Hedge fund replication remains controversial among institutional investors.  The most strident critiques – going back to 2007 – have come from allocators whose jobs depend on building actual portfolios of hedge funds.  As in the traditional space, lower cost options that tend to outperform active managers are disruptive, to say the least.  The focus on the inequity of hedge fund fees in part is due to the outperformance of (much) lower cost options.

After ten years of results, critics of replication have been forced to acknowledge several key conclusions.  First, replication does not systemically underperform hedge funds – in fact, with a 300 bps head start on fees, the products typically outperform.  Second, replication is lower risk than hedge funds:  no gating risk, no unexpected drawdowns during a liquidity crisis like 2008 (when the illiquidity premium went negative), and no single stock crowding risk (a big reason replication outperformed leading hedge funds in 2015-16).  Third, the sources of “alpha” that are not “replicable” – primarily stock selection and illiquidity – are insufficient to warrant the 2/20 fee structure.

A more recent area of controversy is whether it is better to replicate hedge funds themselves (as described above) or the trading strategies they employ (e.g. merger arbitrage, carry trades, etc.).  These “alternative risk premia” products can offer compelling, hedge fund returns at low fees.  However, the evidence to date suggests that the success of one portfolio versus another is due entirely to acumen (or luck) of the manager, who decides which risk premia to buy and when.  As with any single manager fund, this introduces idiosyncratic risk.  Since most funds have very short track records, it is too early to conclude that the dispersion among such funds is materially lower than those of single manager hedge funds or liquid alternatives; that said, there is a growing consensus that the strategies are more accurately characterized as “single-manager macro funds” rather than “replication” per se.

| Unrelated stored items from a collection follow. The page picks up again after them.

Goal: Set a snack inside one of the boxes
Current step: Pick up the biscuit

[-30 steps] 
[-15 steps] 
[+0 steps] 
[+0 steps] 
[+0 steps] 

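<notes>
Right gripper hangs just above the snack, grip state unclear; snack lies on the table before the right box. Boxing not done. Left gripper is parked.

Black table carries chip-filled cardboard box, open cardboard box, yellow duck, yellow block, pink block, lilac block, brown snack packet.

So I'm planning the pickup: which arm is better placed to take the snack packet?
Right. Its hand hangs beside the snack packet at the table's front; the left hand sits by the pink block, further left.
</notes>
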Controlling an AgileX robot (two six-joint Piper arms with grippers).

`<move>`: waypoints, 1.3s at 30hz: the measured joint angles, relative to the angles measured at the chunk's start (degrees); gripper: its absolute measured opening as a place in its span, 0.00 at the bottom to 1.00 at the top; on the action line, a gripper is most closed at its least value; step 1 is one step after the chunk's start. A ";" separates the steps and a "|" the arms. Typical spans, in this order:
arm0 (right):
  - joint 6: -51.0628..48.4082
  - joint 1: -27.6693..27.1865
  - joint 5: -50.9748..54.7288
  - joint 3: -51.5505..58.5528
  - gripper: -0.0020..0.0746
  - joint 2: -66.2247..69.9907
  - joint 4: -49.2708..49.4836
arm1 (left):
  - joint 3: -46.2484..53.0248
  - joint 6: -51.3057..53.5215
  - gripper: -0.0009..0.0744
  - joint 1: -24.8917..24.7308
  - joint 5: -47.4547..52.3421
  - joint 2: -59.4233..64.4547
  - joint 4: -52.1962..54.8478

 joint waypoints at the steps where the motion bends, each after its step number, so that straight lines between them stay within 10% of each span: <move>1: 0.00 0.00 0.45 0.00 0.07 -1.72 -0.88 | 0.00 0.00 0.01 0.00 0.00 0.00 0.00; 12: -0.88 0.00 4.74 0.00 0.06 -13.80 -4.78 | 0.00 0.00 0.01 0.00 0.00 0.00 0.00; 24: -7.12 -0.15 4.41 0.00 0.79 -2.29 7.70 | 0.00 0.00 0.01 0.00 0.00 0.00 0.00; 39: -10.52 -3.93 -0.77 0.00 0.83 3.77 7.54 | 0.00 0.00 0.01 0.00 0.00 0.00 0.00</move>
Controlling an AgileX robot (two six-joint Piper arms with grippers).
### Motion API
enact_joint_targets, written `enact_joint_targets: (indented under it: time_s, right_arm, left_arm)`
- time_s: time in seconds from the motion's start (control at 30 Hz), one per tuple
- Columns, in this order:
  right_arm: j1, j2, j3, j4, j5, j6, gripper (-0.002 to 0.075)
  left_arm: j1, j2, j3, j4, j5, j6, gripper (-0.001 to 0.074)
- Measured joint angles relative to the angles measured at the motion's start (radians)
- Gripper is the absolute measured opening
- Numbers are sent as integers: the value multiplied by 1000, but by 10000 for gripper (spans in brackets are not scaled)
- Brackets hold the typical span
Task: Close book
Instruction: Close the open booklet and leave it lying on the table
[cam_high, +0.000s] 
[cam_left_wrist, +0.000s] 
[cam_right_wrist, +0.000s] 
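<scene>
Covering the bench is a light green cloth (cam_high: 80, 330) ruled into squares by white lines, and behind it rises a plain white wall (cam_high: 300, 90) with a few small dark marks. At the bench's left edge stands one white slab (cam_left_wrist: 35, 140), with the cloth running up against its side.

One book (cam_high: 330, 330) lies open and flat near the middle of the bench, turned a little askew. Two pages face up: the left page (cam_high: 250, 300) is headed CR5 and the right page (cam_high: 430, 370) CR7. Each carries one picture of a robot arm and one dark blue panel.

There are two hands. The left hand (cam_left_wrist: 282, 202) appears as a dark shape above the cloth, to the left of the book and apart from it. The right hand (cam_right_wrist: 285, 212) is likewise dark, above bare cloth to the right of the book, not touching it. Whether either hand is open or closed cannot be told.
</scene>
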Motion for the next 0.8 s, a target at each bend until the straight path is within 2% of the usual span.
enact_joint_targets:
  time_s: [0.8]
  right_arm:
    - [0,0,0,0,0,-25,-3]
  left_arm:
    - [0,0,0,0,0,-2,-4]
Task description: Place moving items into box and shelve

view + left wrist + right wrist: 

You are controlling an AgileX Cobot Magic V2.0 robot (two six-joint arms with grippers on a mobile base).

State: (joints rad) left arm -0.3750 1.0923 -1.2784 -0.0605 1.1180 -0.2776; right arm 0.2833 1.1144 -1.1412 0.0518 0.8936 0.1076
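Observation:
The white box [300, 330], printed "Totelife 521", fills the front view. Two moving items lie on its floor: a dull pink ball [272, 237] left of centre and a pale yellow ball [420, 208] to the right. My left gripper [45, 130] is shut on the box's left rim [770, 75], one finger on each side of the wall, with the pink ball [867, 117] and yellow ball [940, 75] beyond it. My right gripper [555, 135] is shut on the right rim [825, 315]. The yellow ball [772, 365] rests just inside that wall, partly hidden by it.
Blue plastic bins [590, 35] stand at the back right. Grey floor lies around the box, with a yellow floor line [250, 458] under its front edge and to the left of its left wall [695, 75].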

Several themes dominate the retail space today. The debate between passive and active strategies has focused attention on whether and when higher fees are justifiable. Regulatory changes and scrutiny – such as the Department of Labor fiduciary rule or RDR in the UK – have heightened awareness of the importance of driving down investment costs since this is the most predictable drag on performance over time. Wirehouses and other advisors increasingly are pushing clients into centrally-determined, institutional-quality asset allocation models to enable advisors to focus on client management and minimize regulatory risk.

When liquid alts products were in their infancy, hype overwhelmed reason. To many experienced practitioners, the underperformance of multi-manager mutual funds was entirely predictable – all you had to do was talk to the hedge funds who had declined to try to force strategies into the constraints of a ‘40 Act fund. As one manager told us after reviewing how much of their performance they would sacrifice by doing this: “There are easier ways to get LIBOR.” Even though mutual or UCITS fund track records were unreliably short, the dispersion of single-manager hedge funds was evident in hedge fund databases.  Ultimately, when hype dominates, investor expectations become unrealistic and there is a perennial temptation to “chase the hot dot.”  As more and more single high-flier funds crashed, many advisors and investors blamed the diversification process, or the bucket, rather than focusing on the more pertinent issues of product design and its relation to portfolio constraints.

Today, as reality has set in on some of the limitations of Generation One products, allocators are looking for more reliable, cost effective, longer-term solutions.  Eight years into a bull market, too many investors have thrown caution to the wind; fighting this trend, professional allocators are struggling to ensure that investors have more protection going into the next bear market.  To achieve this, allocators need a new suite of liquid alternative products.  Whether through replication or other means, Generation Two must focus on outcomes and realistic results, preferably those backed by a decade or more of concrete evidence.